Now, we in Bristol Traffic don't use the path, for obvious reasons: pedestrians and bicycle routes are not for us. Readers may suspect therefore, that we are in favour of this proposal. No we are not!
We are opposed to any plans for BRT here because we remember the whole 2008 BRT-on-RP debacle.Within a few months of the proposal becoming public, cunningly slipped out in a survey of transport users arranged for a weekday when all cycling representatives were meant to be at a meeting in Oxford, a joint campaign between the people living along the path, and anyone else in the city who used it, got the council to change their minds. A success for them, but a disaster for us, the pro-car pressure groups.
- It was only going to be for buses: no benefit unless buses got removed from other routes, yet they wanted to keep the existing bus lanes around.

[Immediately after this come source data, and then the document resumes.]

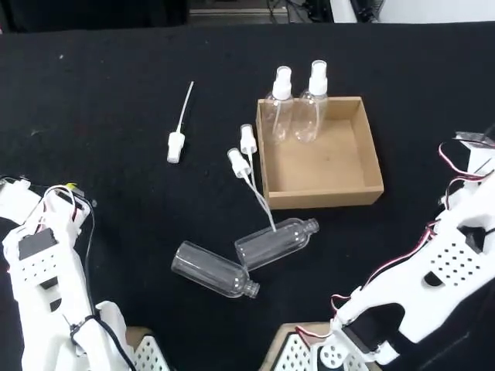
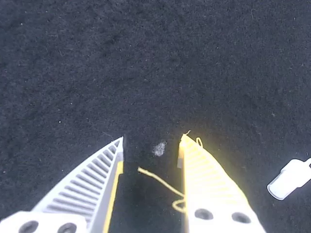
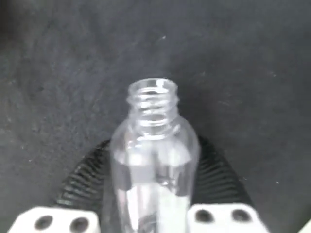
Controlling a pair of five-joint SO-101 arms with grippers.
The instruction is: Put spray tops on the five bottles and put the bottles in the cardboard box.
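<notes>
At the right wrist, right gripper [image 3: 154, 162] is clamped on an uncapped bottle [image 3: 153, 116], one jaw each side of the body below the shoulder, neck pointing out past the fingertips over the black cloth [image 3: 252, 58]. Other side, left gripper [image 2: 152, 141] is spread wide with nothing in it, above bare cloth, a spray top [image 2: 290, 178] lying near it off to one side. High view tally: two capped bottles [image 1: 280, 116] in the cardboard box [image 1: 325, 193] at its far wall, heads over the rim; two open bottles [image 1: 274, 242] lying on the table just in front of the box, apparently touching; lone top [image 1: 176, 145] well left of the box, a pair of tops [image 1: 247, 139] just beside its left wall, tubes trailing toward the lying bottles. Step in hand, my read: cap the held bottle. Do it right: left takes a top by the white head, not the dip tube. The tube is long and thin and will likely flex, so lead its tip into the neck first, then bring the head square onto the threads and seat it. Right grips firm without crushing and holds the neck steady. Bottle itself: clear plastic, rounded shoulders, short ribbed screw neck, mouth open, empty as far as I can see; walls look thin, so probably slick and easy to dent.
</notes>
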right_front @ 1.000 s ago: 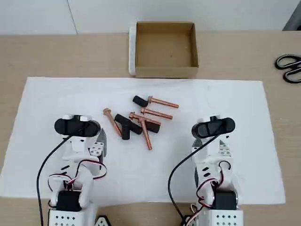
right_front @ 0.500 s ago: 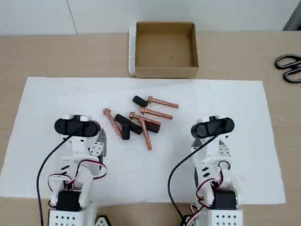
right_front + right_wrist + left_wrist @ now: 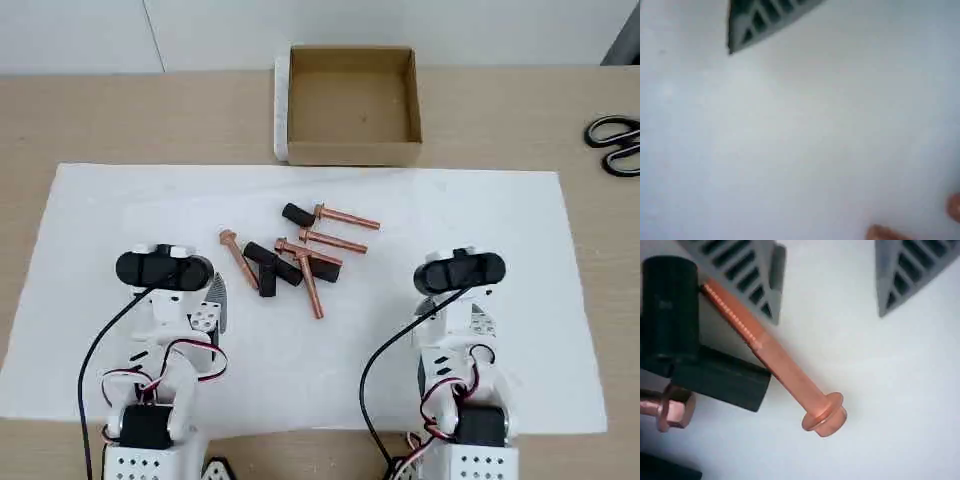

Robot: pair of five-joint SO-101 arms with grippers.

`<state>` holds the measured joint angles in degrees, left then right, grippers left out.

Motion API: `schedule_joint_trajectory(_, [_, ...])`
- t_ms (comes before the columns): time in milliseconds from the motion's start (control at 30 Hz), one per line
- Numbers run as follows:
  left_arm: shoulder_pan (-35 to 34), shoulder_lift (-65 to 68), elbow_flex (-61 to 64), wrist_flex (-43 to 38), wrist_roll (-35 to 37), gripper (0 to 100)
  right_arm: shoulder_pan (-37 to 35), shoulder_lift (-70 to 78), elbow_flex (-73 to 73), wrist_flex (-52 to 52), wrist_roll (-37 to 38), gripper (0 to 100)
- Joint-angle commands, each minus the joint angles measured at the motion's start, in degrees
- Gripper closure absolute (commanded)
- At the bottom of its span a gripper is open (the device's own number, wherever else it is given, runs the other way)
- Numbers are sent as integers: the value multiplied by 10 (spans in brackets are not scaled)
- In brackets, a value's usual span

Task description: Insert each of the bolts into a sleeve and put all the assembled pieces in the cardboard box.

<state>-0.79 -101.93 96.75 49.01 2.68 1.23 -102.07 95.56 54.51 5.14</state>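
The wooden table (image 3: 100,120) has a big white paper (image 3: 120,200) spread over it. At the far side, just off the paper, sits the cardboard box (image 3: 350,155). Nothing is inside it, so no finished piece has been put away.

The two arms stand at the near side of the paper. The left claw (image 3: 827,285) is released, with its two grey tips apart, and it holds nothing. It hangs just over the pile's left edge. The right claw (image 3: 458,305) is over bare paper to the right of the pile, and I cannot tell if it is released or clenched.

The copper bolts (image 3: 333,241) lie loose in a little pile in the middle of the paper, between the arms and the box. The short black sleeves (image 3: 296,214) lie mixed in with them, some touching.

As far as I can see, no bolt is pushed into a sleeve. I think the job is at its very start, with every bolt left to fit and carry to the box.
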Motion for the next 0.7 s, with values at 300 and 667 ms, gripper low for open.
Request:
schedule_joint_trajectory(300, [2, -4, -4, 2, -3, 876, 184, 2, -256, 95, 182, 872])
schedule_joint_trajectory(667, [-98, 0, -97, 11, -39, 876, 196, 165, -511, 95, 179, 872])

- We don't like bendy-buses as they are harder to overtake compared to double-deckers
- We may not like the path because cyclists and pedestrians are always walking or cycling to and from it, but having buses go to and from it would be worse.
- The economics are atrocious, and it will fall to us, the road-tax and petrol-tax payer to fund it. We have enough government and banking misjudgements to pay for, thank you very much, given we live in a country whose financial problems are somewhere between Greece and Portsmouth F.C.
- It created the militant cycling and walking activist organisations we now have to deal with. Before: a few losers who would sit in a pub and complain about how traffic lights endanger them. After: many more losers who sit in a pub and smirk about how they get the council to fix traffic lights that endanger them.
- Their protest blocked the city for a day. Yes, they protested on a Sunday, but you weren't driving a minicab, being blocked on Baldwin street and when you start shouting to the cyclists about MOTs and road tax, having hundreds of protesters argue back.
- The Evening Post betrayed us. Day one, on our side "tough actions are needed". Soon, sob stories of walkers and cyclists on the path, from nature lovers, from other people standing in the way of progress. We can no longer trust them. Last week for example, a whole week's coverage of the parent school run and resident parking plans: no criticisms of cyclists, even in the comments. Even the B.T. Approved-commenters, the mad people who have their browsers set up to use green fonts for their comments as it reminds them most of green ink, switched sides.
We do despise those path people and their park -look at out our past coverage - but it was these BRT plans that started this mess. If the WoEP wants to finish off some old unimplemented plans, they should dredge up the Motorway-over-the-harbour plans from the late 1960s, the ones North Somerset commuters will really appreciate, not this anti-car but still anti-bicycle disaster that will only make things worse,
Speaking of the activists smirking in their pubs, some people may have heard the rumour that a member of the Bristol Traffic team will be giving a presentation at the Bristol Cycling Campaign meeting in the Cornubia Pub on Thursday March 4, 8pm. We deny any knowledge of this, and suspect that it may be someone pretending to be from our organisation to give us a bad reputation. If it is one of our team members, we hope that they denounce the troublemakers, give them some advice on how to drive, and get bought beer from the cyclists' tax-avoidance money.
1 comment:
Does anyone know under what statutory powers BCC and BANES own the railway path ?
Is it (i) the Highways Act as a public highway (ii) as parkland under the Open Spaces Act (iii) any other Act ?
How they hold the land will influence how you can challenge the BRT.